- **EXERCISE**
Every line below that holds the string "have" should be copied out.

- **PROVIDED MATERIAL**
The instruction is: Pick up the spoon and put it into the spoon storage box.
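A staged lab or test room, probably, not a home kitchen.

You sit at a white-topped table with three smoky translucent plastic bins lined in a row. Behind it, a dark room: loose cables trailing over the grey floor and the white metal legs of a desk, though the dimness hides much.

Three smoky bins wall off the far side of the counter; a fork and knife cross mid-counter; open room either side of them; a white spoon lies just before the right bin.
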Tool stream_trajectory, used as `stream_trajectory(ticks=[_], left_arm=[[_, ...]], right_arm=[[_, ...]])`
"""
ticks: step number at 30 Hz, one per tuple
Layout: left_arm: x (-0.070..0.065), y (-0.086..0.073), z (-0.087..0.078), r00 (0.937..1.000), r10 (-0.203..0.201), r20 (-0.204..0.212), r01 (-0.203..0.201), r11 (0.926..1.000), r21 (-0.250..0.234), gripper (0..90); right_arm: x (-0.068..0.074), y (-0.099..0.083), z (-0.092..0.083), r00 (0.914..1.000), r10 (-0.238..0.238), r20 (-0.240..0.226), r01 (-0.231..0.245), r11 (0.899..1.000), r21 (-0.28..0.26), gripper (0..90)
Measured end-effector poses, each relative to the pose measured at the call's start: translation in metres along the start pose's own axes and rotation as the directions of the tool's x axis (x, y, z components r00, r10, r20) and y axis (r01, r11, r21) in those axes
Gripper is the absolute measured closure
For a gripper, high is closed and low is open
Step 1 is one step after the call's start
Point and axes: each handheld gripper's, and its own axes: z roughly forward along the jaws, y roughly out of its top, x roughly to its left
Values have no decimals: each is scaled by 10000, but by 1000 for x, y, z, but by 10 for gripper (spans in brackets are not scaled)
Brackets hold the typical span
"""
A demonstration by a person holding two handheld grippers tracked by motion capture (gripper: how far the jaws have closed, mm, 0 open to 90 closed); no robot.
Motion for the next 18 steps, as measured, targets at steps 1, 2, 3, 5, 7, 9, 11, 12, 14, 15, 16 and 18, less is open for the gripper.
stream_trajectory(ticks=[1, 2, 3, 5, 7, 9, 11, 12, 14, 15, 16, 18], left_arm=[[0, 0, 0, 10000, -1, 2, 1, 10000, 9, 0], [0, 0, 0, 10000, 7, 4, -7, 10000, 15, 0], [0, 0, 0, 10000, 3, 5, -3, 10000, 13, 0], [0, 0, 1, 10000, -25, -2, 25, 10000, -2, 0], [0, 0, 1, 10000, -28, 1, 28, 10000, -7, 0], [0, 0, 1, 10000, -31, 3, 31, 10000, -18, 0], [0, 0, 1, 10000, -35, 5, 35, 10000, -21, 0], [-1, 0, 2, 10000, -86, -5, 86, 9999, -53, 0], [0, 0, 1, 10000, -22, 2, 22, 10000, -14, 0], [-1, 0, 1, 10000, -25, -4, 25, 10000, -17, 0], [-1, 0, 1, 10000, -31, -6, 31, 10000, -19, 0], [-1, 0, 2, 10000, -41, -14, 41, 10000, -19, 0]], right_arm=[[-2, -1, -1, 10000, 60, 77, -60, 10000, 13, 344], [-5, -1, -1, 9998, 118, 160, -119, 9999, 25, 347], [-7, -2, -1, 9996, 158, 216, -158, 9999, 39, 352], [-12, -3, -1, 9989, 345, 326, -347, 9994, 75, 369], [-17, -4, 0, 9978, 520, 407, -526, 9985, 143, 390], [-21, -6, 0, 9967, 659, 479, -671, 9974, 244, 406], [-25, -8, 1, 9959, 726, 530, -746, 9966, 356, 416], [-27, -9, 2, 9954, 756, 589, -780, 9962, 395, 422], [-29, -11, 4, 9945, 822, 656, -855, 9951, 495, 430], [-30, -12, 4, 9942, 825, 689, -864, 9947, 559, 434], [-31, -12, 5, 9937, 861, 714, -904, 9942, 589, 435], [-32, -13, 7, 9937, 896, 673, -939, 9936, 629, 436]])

- **EXERCISE SOLUTION**
Values have no decimals: each is scaled by 10000, but by 1000 for x, y, z, but by 10 for gripper (spans in brackets are not scaled)
A demonstration by a person holding two handheld grippers tracked by motion capture (gripper: how far the jaws have closed, mm, 0 open to 90 closed); no robot.

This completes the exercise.